As its rivals are steaming into streaming, Comcast is said to be prepping a potential over-the-top (OTT) service of its own.
People familiar with the situation have told the Bloomberg news agency that the cable giant — the largest in the US — is looking to have the service ready in its back pocket as a competitive answer to cord-cutting as well as a way to offer service out-of-market, just as AT&T has done with DirecTV Now.
The sources said that Comcast will be taking advantage of “most favoured” clauses in contracts with programmers, which gives it digital rights to content. In other cases, including with ESPN and CBS, new streaming rights will need to be negotiated. That said, there are no concrete plans for a commercial rollout according to one source — for now, the MSO is still focused on increasing market share for its DOCSIS-based Xfinity home services.
Matt Strauss, Comcast’s executive vice president for video services, said as much at a conference in November, cited by Bloomberg: “When you really try to evaluate the business model, we have not seen one that really gives us confidence that this is a real priority for us,” he said. “There is significantly more upside and profitability in going deeper and deeper into our base first versus following a video-only offering OTT.”

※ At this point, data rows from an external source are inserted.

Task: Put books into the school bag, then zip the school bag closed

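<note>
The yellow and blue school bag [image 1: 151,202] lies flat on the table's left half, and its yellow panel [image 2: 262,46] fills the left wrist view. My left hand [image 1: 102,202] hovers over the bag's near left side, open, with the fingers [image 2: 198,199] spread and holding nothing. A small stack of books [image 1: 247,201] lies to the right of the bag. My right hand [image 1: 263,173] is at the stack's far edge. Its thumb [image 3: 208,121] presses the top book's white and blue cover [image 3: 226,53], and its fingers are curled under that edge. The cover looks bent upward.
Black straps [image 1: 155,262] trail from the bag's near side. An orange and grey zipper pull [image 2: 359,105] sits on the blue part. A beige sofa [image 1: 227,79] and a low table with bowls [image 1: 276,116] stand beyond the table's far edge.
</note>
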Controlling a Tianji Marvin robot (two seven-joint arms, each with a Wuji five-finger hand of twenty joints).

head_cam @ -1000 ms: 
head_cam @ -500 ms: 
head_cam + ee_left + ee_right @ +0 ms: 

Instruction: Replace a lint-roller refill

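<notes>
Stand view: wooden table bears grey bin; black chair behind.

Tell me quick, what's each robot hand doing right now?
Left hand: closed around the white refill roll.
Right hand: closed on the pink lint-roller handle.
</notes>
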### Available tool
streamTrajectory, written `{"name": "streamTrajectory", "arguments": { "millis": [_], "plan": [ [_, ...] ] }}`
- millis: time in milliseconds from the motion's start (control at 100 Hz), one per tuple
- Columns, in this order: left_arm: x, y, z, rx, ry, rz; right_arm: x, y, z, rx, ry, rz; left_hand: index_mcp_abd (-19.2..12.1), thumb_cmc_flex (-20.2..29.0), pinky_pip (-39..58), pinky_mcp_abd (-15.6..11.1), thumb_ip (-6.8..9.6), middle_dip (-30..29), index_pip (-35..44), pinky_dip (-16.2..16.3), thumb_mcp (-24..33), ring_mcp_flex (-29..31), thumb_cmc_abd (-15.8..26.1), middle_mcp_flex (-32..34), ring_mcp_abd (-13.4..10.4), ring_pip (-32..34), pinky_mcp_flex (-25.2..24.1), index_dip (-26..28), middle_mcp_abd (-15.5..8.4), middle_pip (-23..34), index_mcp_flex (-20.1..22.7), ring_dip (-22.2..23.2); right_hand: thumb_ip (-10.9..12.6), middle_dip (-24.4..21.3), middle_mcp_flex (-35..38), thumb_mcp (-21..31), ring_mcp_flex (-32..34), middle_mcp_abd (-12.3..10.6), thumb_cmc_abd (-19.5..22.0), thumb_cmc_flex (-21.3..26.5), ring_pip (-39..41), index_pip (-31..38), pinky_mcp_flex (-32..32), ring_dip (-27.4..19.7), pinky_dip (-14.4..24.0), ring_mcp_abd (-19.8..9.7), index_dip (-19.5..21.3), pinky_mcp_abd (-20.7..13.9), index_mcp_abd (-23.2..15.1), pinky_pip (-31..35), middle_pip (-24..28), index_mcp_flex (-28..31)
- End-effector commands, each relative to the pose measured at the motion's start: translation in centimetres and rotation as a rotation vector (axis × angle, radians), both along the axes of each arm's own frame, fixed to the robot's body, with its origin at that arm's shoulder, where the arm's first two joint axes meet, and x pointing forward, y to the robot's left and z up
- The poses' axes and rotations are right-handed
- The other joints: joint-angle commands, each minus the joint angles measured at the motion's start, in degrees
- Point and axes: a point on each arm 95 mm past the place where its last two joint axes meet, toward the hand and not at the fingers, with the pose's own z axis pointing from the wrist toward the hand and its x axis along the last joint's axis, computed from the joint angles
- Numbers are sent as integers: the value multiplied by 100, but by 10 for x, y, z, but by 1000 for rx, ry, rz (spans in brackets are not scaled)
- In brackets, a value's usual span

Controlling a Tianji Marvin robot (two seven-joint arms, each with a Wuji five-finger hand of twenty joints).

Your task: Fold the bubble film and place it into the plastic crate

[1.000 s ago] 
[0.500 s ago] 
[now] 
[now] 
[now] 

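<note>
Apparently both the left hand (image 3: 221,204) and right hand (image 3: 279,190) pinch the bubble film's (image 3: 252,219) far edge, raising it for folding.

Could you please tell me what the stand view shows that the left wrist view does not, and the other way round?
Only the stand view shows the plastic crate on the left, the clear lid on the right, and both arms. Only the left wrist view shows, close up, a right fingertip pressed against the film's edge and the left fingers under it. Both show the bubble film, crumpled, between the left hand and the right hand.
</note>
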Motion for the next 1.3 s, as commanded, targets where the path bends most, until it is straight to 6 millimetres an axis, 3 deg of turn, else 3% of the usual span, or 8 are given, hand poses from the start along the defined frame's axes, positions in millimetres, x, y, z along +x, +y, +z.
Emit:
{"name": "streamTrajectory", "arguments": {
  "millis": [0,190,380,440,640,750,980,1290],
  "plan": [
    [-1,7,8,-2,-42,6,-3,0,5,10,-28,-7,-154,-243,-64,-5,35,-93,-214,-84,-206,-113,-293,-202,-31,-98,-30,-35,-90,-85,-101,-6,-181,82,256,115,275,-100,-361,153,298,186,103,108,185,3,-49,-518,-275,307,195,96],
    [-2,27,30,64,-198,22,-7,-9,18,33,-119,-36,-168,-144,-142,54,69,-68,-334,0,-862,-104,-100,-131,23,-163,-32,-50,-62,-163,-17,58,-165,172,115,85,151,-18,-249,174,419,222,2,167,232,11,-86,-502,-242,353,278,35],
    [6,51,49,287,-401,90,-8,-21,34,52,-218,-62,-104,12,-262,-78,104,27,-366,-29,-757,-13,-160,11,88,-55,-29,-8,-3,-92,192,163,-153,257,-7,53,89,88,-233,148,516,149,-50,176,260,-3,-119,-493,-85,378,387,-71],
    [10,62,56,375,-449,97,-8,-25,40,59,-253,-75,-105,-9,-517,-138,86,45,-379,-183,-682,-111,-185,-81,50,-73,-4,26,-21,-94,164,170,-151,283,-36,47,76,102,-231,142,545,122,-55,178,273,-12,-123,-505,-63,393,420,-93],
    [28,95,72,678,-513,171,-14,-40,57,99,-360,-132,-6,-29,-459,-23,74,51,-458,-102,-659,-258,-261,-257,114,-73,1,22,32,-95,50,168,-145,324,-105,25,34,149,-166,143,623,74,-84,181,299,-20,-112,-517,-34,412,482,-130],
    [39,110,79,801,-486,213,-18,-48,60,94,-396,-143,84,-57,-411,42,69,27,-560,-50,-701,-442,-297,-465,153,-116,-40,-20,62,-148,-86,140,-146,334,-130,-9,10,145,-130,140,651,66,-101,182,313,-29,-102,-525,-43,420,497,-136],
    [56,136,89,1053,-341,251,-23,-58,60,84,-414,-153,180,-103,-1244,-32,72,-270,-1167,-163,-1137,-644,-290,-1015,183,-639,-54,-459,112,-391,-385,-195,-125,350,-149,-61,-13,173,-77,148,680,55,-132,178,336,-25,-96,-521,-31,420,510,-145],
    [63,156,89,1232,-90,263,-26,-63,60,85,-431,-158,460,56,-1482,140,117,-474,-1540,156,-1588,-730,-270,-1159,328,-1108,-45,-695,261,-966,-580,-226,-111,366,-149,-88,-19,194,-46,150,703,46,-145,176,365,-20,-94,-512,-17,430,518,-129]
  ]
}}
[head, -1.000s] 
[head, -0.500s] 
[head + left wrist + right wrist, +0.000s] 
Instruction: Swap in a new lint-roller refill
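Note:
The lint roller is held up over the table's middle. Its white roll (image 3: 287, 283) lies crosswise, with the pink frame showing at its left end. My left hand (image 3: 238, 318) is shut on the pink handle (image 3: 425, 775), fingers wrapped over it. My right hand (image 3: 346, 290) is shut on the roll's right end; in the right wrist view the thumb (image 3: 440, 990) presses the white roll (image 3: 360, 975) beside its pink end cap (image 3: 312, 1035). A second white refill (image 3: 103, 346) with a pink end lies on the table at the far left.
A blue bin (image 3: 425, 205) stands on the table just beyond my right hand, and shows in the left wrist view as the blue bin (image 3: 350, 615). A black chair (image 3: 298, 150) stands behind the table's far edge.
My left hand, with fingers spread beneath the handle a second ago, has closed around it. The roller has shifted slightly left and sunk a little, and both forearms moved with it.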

Comcast has added a competitive chip on the OTT front already by embedding Netflix within the Xfinity X1 interface, and by offering a TV app for Roku devices. But if the skinny TV phenomenon grows — DirecTV Now added an impressive 200,000 subscribers in the fourth quarter — its hand may be forced. These packages offer live TV channels and video-on-demand in a streaming format, usually for under $40 for 60 or so channels. It’s an appealing model for the cost-conscious, millennials and those that want basic entertainment without all of the clutter of a typical 200+-channel cable tier. In addition to DirecTV Now, DISH has an offering (Sling TV), as does Sony with PlayStation Vue. And, both Hulu and YouTube will soon launch their own offerings.